I am deeply appreciative of Bruni's honesty, but shouldn't he also be looking at The New York Times?

Read what Jonathan Tobin of Commentary has just written in an opinion piece entitled "Why Smear Israel and Whitewash Iran?" (http://www.commentarymagazine.com/2014/04/13/why-smear-israel-and-whitewash-iran-new-york-times/):

"But those determined to push the dubious theory that the election of Hassan Rouhani in Iran’s faux presidential election last year indicates a shift to moderation are undaunted. The New York Times has been a notable advocate for this position on both its editorial and news pages, but it surpassed itself today with the publication of a remarkable piece by two scholars alleging that not only is the Islamist regime changing but that Iran and Israel are like two ships passing in the night as the Jewish state becomes an extremist theocracy. That its thesis is an absurd libel of Israel and a whitewash of Iran is so obvious it is barely worth the effort to refute it. In short, Israel is a pluralist democracy where the rule of law prevails despite the ongoing war being waged against its existence by most of the Arab and Muslim world. Iran is a theocratic tyranny where free expression and freedom of religion are forbidden and women, gays, and minorities are brutally oppressed. Iran is also the world’s leading state sponsor of terror and its foreign policy is aimed at propping up one of the world’s worst tyrants in Syria’s Bashar Assad as well as Hezbollah and other terrorists seeking to destabilize the Middle East.

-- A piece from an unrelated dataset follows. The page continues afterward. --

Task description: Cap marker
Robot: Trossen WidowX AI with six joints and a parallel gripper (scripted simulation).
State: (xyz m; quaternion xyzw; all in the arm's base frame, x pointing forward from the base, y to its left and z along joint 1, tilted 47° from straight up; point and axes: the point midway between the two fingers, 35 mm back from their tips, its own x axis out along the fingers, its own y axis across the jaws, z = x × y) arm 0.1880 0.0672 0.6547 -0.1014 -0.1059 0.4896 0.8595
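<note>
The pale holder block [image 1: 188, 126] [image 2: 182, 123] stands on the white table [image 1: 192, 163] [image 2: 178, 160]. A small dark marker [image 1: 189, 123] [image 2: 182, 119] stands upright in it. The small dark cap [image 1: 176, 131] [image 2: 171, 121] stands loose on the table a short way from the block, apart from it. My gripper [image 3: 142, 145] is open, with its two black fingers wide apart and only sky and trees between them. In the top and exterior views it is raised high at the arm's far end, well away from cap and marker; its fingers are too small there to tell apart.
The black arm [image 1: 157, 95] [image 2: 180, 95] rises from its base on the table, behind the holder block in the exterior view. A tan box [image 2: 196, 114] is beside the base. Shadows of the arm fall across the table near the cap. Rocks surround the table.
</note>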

So while the argument that the Times featured today is so risible as to merit satire rather than a lengthy response, it is worth asking why the newspaper gives space to such laughable arguments."

Worth asking? Absolutely! And I have an answer. Compare Israel with a country that stones to death women for alleged adultery, hangs homosexuals and executes poets for enmity to God? Insane, but the publication of such garbage on the eve of Passover is in keeping with this newspaper's persistent need to smear the Jewish state and an unremitting tolerance of anti-Semitic declarations from two of its op-ed writers (see, for example: http://jsantisemitism.org/essays/GrossmanJSA210(4).pdf, http://jgcaesarea.blogspot.co.il/2013/01/nicholas-kristof-retweets-obama-told-2.html and http://jgcaesarea.blogspot.co.il/2013/11/thomas-friedman-what-about-us-is-thomas.html).

Anti-Semitism in America? Bruni need look no further than his own newspaper.

The response to the tragedy in Kansas of President Obama, whose spiritual leader for 20 years was the anti-Semitic pastor, Jeremiah Wright:

"While we do not know all of the details surrounding today’s shooting, the initial reports are heartbreaking. I want to offer my condolences to all the families trying to make sense of this difficult situation and pledge the full support from the federal government as we heal and cope during this trying time."

Mr. President, we never know all of the details, but the shooting plainly involved anti-Semitism, and your less than forthright response is inadequate.